[INFORMATION SHOWN]
------------------------------------------------------------

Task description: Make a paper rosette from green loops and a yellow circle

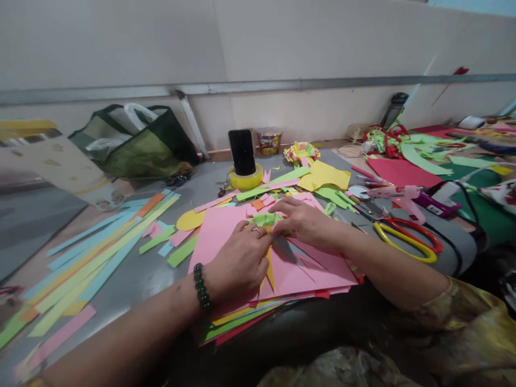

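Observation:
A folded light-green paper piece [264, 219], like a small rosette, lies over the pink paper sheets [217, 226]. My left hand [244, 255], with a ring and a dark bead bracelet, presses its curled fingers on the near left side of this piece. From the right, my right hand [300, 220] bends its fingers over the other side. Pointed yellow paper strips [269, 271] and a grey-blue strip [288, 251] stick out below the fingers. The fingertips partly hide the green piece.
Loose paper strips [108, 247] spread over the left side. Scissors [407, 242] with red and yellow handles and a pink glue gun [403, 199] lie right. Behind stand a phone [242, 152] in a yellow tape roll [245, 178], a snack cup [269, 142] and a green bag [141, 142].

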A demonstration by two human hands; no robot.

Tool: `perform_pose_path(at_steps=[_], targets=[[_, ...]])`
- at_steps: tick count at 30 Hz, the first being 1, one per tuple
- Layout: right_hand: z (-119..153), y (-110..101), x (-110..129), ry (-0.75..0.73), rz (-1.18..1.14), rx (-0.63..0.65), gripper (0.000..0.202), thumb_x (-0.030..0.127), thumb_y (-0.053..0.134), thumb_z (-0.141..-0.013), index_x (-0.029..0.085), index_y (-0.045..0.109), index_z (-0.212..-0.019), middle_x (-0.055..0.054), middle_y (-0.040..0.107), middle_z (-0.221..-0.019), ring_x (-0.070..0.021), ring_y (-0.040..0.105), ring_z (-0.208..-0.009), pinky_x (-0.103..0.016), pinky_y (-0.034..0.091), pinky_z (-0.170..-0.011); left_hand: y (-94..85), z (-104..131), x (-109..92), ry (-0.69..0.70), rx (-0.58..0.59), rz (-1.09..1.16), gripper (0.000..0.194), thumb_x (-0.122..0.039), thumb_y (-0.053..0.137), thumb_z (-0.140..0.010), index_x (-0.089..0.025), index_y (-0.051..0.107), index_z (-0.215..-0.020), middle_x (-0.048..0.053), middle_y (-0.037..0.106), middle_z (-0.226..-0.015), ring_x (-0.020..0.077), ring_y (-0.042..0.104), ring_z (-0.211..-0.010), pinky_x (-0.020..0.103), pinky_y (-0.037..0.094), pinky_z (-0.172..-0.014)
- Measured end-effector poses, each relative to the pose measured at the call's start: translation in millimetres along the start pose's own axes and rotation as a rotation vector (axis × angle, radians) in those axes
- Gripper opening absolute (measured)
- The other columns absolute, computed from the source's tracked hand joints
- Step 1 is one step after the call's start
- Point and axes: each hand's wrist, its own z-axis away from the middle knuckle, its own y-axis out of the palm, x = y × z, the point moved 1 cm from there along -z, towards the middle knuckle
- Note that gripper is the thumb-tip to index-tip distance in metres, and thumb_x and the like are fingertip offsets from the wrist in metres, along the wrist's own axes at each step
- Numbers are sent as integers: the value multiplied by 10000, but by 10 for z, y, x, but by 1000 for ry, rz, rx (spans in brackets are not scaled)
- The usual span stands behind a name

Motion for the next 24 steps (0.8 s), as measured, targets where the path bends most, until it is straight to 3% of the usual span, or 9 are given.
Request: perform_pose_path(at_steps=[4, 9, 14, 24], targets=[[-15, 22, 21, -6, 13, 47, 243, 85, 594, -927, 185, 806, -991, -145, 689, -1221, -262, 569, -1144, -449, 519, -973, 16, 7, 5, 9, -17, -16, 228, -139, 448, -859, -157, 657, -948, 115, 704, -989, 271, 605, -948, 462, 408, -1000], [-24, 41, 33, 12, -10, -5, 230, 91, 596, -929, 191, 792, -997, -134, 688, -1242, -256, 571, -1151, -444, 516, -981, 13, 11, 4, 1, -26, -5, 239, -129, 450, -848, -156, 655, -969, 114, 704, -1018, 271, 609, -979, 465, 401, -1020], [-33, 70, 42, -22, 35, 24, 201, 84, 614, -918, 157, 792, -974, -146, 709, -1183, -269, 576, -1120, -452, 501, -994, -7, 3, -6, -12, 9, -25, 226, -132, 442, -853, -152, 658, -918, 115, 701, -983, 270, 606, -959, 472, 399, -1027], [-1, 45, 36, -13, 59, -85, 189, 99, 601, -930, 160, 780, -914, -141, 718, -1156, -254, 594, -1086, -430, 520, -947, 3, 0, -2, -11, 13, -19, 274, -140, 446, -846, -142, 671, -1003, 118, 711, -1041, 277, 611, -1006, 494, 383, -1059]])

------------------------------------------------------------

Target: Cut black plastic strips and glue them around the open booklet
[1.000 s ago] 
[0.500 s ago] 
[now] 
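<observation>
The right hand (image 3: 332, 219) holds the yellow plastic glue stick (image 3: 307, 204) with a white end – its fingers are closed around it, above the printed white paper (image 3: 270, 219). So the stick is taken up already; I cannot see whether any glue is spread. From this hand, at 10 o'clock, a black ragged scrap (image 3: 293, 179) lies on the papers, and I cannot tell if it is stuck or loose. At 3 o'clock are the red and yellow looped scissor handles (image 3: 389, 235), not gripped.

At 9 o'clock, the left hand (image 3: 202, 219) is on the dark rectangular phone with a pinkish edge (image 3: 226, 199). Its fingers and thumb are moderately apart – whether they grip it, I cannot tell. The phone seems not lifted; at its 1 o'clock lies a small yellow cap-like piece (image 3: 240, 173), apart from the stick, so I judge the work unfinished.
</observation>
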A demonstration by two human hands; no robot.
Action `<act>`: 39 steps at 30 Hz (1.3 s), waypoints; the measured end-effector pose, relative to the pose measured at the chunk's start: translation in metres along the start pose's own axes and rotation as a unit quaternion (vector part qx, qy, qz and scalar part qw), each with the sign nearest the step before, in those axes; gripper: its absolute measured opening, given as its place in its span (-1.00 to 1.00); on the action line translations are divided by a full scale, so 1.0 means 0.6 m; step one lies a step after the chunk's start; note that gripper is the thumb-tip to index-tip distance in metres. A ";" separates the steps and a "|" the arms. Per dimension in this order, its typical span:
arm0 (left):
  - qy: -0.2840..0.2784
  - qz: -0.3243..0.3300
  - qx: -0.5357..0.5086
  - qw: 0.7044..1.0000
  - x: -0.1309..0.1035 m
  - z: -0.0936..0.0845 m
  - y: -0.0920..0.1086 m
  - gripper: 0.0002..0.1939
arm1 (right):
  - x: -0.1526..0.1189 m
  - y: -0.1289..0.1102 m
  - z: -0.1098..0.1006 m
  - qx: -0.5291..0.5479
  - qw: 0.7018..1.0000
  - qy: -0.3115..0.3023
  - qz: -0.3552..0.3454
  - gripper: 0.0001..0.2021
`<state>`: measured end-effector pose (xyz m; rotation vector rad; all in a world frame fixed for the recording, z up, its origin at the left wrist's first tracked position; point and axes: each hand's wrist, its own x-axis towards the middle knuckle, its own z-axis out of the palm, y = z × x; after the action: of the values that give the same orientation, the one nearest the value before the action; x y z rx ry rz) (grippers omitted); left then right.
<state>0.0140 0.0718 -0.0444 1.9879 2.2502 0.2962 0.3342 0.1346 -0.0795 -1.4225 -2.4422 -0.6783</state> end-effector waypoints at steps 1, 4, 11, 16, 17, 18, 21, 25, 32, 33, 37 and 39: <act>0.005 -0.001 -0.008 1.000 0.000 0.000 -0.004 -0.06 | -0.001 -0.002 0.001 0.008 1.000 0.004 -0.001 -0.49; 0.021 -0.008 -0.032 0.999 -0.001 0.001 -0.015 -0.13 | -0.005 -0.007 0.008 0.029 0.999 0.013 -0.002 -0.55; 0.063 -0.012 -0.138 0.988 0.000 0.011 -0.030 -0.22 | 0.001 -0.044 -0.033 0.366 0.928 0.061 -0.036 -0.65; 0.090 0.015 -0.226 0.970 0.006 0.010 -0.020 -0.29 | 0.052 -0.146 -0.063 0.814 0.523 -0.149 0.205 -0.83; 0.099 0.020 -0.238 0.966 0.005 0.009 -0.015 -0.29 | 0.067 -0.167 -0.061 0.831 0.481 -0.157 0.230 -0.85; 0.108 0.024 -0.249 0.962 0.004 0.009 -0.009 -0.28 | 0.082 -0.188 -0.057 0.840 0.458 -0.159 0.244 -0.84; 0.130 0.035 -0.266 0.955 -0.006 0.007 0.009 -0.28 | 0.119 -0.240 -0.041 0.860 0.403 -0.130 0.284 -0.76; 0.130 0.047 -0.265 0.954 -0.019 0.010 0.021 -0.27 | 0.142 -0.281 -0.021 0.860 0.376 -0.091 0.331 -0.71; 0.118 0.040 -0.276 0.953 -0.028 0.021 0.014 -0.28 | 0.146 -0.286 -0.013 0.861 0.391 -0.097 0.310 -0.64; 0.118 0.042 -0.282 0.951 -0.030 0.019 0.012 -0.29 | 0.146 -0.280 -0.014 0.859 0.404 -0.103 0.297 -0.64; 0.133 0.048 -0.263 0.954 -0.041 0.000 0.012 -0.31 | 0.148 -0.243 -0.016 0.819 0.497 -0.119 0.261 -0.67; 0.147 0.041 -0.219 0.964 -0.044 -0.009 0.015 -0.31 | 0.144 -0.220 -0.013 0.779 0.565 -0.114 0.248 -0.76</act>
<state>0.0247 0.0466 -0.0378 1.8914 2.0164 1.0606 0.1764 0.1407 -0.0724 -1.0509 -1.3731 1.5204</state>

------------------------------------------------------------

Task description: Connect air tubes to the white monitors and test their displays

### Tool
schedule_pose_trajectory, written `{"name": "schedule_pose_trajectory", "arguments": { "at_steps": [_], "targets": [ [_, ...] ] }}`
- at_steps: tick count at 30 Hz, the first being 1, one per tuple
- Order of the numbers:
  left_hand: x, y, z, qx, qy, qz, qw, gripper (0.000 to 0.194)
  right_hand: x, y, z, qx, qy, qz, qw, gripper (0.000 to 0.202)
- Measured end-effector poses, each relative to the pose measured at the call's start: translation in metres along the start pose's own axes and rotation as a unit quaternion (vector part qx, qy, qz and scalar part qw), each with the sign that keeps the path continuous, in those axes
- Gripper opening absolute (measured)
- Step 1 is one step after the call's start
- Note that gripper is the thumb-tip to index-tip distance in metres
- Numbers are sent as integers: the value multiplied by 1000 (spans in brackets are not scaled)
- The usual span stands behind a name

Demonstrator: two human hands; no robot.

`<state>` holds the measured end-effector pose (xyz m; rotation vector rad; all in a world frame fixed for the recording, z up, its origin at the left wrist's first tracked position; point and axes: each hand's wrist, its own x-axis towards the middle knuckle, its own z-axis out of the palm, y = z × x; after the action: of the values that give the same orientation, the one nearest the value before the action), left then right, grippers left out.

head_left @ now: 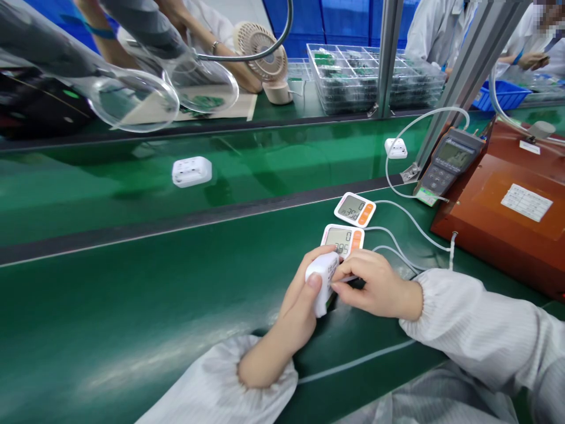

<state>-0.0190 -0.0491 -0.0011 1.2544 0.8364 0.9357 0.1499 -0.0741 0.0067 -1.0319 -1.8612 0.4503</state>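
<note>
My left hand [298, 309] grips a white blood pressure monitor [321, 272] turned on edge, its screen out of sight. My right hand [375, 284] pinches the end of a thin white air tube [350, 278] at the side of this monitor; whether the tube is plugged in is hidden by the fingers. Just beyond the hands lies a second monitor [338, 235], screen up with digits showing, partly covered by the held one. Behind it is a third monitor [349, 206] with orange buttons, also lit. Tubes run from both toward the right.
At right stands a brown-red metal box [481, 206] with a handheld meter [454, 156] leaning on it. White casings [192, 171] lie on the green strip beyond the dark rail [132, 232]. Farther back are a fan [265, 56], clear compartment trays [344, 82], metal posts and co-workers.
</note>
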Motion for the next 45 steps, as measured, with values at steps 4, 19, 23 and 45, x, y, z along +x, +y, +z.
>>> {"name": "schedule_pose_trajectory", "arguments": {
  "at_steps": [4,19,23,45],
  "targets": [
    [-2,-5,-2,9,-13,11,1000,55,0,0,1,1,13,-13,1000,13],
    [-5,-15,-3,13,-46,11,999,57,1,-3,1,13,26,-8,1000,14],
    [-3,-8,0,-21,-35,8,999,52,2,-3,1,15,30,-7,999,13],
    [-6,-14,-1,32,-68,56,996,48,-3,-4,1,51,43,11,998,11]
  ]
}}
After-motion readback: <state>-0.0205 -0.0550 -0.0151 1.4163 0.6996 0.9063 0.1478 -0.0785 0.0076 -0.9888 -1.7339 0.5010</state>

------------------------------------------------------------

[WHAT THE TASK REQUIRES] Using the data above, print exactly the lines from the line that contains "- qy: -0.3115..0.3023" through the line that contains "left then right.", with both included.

[RESPONSE TO THE TASK]
  - qy: -0.3115..0.3023
  - qz: -0.3552..0.3454
  - gripper: 0.0001..0.2021
`<state>`: measured end-effector pose (xyz m; rotation vector rad; all in a world frame fixed for the recording, z up, its origin at the left wrist's first tracked position; point and axes: each hand's wrist, its own x-axis towards the middle knuckle, its own z-axis out of the palm, y = z × x; after the action: of the values that give the same orientation, the one nearest the value before the action; x y z rx ry rz) (grippers omitted); left then right.

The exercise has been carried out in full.